Temple was seriously wondering how she could “manufacture” such a thing.

“All right, girls. Ready to rock-and-roll on the exercise mats?”

They all turned to regard the Barbie doll in bright pink spandex yoga pants and top. “I’m Brandy, y’alls personaltrainer, and an hour a day keeps the cellulite away. We’ll be working out by the heart-shaped pool. Won’t that be inspiring? Follow me.”

Silver was both preening and frowning. “Didn’t Jayne Mansfield have a heart-shaped pool? She was the best blonde bimbo since Marilyn.”

“She had a heart,” Temple said, “but not a head.”

Only ex-newsies would remember the car accident that had decapitated the actress in nineteen-something ancient. The newspapers and TV stations always like to recall the date of anything grisly once a decade or so and call it an anniversary mention. That was one reason Temple had left the news biz for the PR biz. Grisly did not go over big in PR. Except, somehow, it seemed, on accounts she handled… .

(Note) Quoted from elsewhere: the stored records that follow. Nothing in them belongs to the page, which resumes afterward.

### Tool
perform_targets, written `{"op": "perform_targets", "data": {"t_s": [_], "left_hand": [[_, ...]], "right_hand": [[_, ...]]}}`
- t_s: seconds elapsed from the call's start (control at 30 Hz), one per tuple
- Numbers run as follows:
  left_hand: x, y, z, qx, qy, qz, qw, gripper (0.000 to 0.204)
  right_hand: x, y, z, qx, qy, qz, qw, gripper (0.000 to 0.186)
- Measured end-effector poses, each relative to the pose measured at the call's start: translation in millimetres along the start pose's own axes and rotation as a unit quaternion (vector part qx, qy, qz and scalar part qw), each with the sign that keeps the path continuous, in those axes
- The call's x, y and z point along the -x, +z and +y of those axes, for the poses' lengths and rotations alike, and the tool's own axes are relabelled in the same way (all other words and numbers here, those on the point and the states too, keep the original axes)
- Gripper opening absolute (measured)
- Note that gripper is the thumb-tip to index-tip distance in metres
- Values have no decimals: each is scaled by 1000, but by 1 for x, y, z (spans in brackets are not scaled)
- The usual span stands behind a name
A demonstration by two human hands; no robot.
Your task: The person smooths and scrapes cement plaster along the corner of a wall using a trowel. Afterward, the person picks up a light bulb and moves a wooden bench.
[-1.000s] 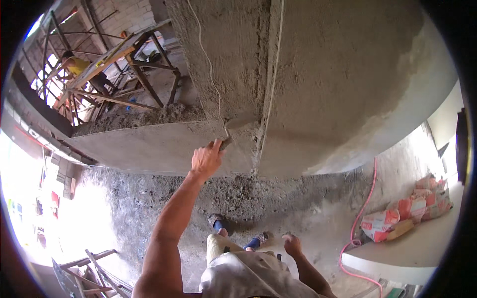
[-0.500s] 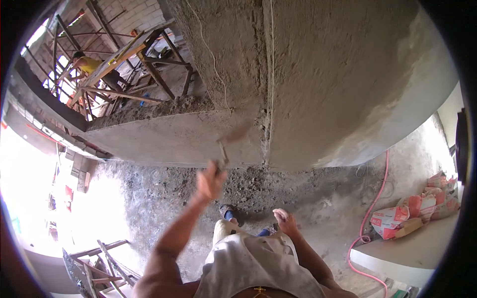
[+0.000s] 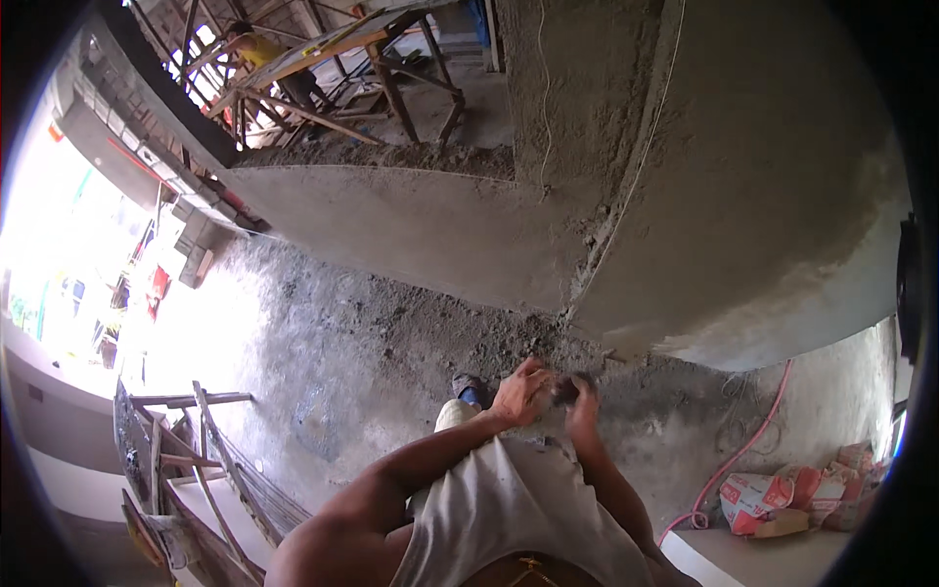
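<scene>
My left hand is closed in front of my body, its fingers curled and partly blurred. Whatever it grips is hidden from this angle. Close beside it, my right hand has its fingers bent around a dark lump, whose kind I cannot make out. The lump sits between the two hands. Beyond them stands a low wall with fresh grey plaster, joined to a wide plastered column. A pale string runs along the rough groove at the column's edge.
Crumbled mortar lies on the floor along the wall. A wooden trestle stands at lower left. At right are a pink hose and red-and-white sacks. Behind the wall, a person in yellow is by a wooden scaffold.
My left hand, which held a blurred trowel-like tool up at the low wall, has come down and right to meet my right hand. The view has swung toward the left.
</scene>
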State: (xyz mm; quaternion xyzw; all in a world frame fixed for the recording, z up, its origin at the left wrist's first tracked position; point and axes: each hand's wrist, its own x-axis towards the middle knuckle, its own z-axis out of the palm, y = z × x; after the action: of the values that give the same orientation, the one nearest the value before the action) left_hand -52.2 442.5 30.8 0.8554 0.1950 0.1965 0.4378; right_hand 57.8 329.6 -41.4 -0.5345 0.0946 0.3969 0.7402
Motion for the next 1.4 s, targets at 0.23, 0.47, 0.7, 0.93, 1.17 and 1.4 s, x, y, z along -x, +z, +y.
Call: {"op": "perform_targets", "data": {"t_s": [0.23,0.47,0.7,0.93,1.17,1.4], "left_hand": [[88,-9,-156,-148,-158,-230,949,32],[89,-63,-170,-26,-339,37,940,24],[-56,-75,-126,262,-399,-114,871,32],[-207,-107,-93,461,-334,-125,812,34],[-259,-148,-95,390,-205,-172,881,38],[-102,-125,-223,211,-276,-220,912,31]], "right_hand": [[-4,-185,77,480,-66,141,864,18],[27,-159,69,452,-24,144,880,23],[-32,-14,31,401,-238,98,879,23],[-59,80,34,320,-258,202,889,23],[-18,147,79,348,-220,219,885,23],[-13,188,2,34,-232,56,971,13]]}}
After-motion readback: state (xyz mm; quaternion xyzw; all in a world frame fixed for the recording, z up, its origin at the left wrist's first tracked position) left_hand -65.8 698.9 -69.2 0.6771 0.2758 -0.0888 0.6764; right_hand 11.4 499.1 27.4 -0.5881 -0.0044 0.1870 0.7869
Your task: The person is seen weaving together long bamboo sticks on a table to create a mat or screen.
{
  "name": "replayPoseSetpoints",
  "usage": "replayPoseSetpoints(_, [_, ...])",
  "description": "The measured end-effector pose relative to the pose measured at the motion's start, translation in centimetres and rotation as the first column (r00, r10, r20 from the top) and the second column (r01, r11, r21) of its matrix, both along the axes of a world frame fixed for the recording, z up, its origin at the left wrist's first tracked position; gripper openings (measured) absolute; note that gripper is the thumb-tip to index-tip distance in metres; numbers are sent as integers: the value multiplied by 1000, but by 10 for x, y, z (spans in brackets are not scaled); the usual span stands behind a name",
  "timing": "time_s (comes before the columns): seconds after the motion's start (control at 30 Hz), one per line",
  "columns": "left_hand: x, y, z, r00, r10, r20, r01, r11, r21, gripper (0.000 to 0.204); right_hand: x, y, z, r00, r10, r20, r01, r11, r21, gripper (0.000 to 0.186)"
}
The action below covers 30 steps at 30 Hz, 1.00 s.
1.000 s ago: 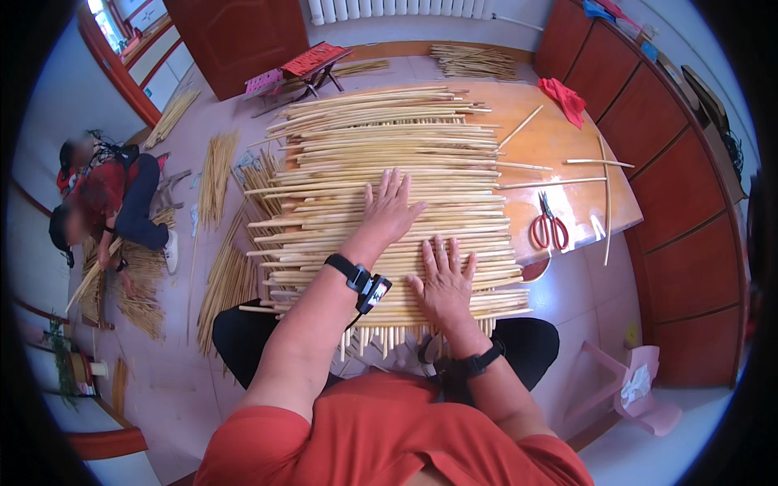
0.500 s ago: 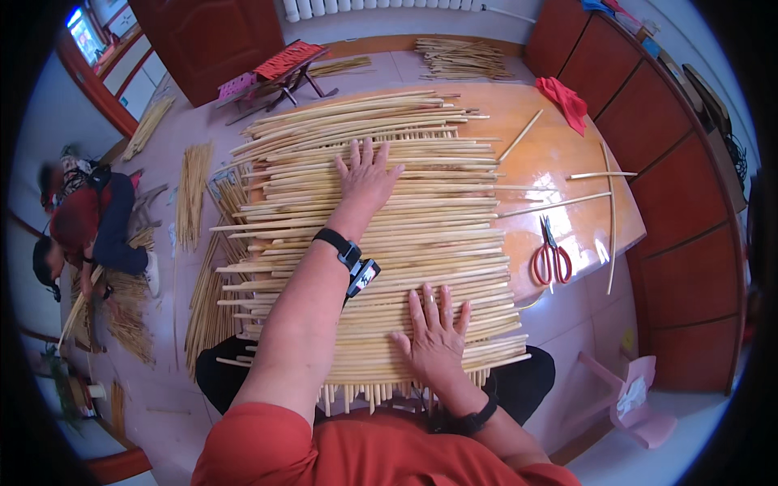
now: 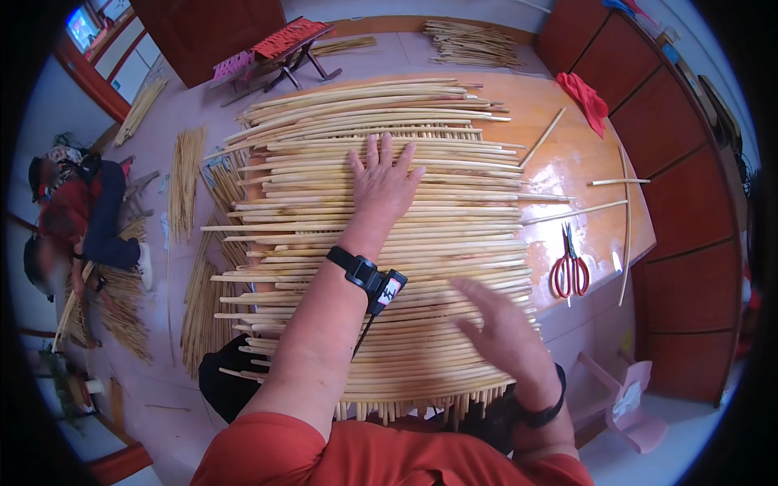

The crew of identically clad contestants, joined by the Little Sisters from the breakfast room, marched behind Brandy out to the welcome sunlight of the house’s expansive grounds.

What a sight to behold.

Twenty-eight hot pink yoga mats surrounded the heart-shaped swimming pool, its gunite walls painted pink for the occasion.

The only thing that marred the pink perfection of the scene was the whipped cream letters lying like fluffy clouds across every mat, spelling out …

Everyone else stopped cold in the hot Las Vegas sun, frowning into their hot pink sweat bands, but Temple/Xoe just had to step forward and count: Die, you damn heartless bitches!

Twenty-eight letters exactly, counting the punctuation marks. Twenty-eight little candidates all in a row. Someone was a perfectionist.

Chapter 20

Whipped Scream

You have not lived until you have seen the Las Vegas crime scene investigation folks (now famed on TV) photographing twenty-eight hot-pink yoga mats with whipped cream pooling on them in the sun.

By the time that they, and I, have been alerted and are on the scene, the colorful language, laid out one letter and/or punctuation mark to a mat, has melted enough that the b in “bitches” looks more like a sideways w. The authorities have to take the witnesses’ word for it as to the original intention.